Und doch – das hatte mit „Wunder“ nichts zu tun.
Wunderbar war und ist vielmehr, daß gegen den Trend  unzählige Menschen in diese Kirche einkehren und oft zu sich selbst
und manchmal auch zu Gott finden.
Wunderbar war und ist, daß ebenfalls fast unzählige Menschen
sich rund um diese Kirche engagieren –
angefangen schon von den Kindern,
die als Sternsinger von Haus zu Haus den Menschen Gottes Segen gebracht 
und zugleich mehr als € 3.000,-- gesammelt haben 
für Kinder in den ärmsten Ländern dieser Welt,
bis hin zu den wirklich Unzähligen,
die seit mehr als dreizehn Jahren Tag für Tag
den Mittagstisch für Bedürftige dieser Stadt besorgen.

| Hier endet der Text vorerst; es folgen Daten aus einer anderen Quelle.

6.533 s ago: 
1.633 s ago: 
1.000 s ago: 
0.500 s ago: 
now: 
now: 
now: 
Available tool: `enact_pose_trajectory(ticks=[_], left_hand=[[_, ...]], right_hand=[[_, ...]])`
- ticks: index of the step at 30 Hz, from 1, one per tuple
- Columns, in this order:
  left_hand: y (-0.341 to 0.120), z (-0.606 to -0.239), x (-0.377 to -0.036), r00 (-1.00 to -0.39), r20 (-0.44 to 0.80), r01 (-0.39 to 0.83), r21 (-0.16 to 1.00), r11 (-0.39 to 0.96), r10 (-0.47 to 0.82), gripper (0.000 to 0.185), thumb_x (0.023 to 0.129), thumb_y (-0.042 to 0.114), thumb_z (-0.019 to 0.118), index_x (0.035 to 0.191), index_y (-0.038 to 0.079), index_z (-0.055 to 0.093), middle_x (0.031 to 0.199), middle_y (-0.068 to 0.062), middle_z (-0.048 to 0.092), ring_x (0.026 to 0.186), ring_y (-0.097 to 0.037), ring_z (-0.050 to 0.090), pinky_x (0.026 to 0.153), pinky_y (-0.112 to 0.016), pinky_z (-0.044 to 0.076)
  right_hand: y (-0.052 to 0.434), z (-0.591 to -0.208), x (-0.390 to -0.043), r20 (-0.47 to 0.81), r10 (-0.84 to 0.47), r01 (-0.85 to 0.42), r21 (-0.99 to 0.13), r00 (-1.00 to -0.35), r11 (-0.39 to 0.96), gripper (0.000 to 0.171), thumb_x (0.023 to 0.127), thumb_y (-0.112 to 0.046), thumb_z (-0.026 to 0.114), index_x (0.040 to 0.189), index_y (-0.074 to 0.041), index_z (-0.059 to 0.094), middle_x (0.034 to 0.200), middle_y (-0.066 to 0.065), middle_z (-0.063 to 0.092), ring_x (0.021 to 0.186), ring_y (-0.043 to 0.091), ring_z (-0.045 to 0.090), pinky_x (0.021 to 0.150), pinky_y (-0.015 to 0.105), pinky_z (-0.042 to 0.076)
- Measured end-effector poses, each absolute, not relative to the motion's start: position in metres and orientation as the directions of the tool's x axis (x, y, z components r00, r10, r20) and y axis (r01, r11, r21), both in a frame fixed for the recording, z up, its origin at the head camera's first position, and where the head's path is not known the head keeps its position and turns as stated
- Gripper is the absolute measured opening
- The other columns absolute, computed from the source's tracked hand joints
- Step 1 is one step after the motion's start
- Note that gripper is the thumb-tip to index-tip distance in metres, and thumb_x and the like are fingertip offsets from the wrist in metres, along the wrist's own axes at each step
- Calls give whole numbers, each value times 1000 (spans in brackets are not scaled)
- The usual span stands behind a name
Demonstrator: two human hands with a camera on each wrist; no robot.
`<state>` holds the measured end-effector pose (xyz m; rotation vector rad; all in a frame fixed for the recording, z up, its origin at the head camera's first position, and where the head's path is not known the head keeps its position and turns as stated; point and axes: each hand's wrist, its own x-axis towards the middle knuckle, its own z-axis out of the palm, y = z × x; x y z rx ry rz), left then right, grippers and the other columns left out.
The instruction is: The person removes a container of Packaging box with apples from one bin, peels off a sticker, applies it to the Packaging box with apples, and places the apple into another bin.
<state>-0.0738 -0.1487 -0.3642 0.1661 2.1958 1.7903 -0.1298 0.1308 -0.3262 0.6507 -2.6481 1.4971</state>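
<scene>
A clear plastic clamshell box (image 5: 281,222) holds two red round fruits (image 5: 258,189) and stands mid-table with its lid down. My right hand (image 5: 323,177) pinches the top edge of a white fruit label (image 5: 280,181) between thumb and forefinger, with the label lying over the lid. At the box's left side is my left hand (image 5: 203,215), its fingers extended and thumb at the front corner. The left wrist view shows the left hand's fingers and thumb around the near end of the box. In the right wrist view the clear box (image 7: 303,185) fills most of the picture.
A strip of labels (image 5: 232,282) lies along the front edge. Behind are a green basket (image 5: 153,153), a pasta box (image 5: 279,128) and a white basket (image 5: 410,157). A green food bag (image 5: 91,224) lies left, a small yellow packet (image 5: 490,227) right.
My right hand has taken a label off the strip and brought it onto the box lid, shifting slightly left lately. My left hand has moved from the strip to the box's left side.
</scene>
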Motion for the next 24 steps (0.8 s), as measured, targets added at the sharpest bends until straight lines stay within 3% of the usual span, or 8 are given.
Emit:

Es wäre in meinen Augen mehr als verwunderlich
und vor allem unserem Glauben und unserer Hoffnung ganz und gar widersprechend,
wenn wir nicht auch in der aktuellen schwierigen Situation
auf die Fülle der Gaben dessen vertrauen könnten,
der zu Kana Wasser in Wein verwandelte.
Von der ?berfülle jenes Weines von Kana leben wir noch heute.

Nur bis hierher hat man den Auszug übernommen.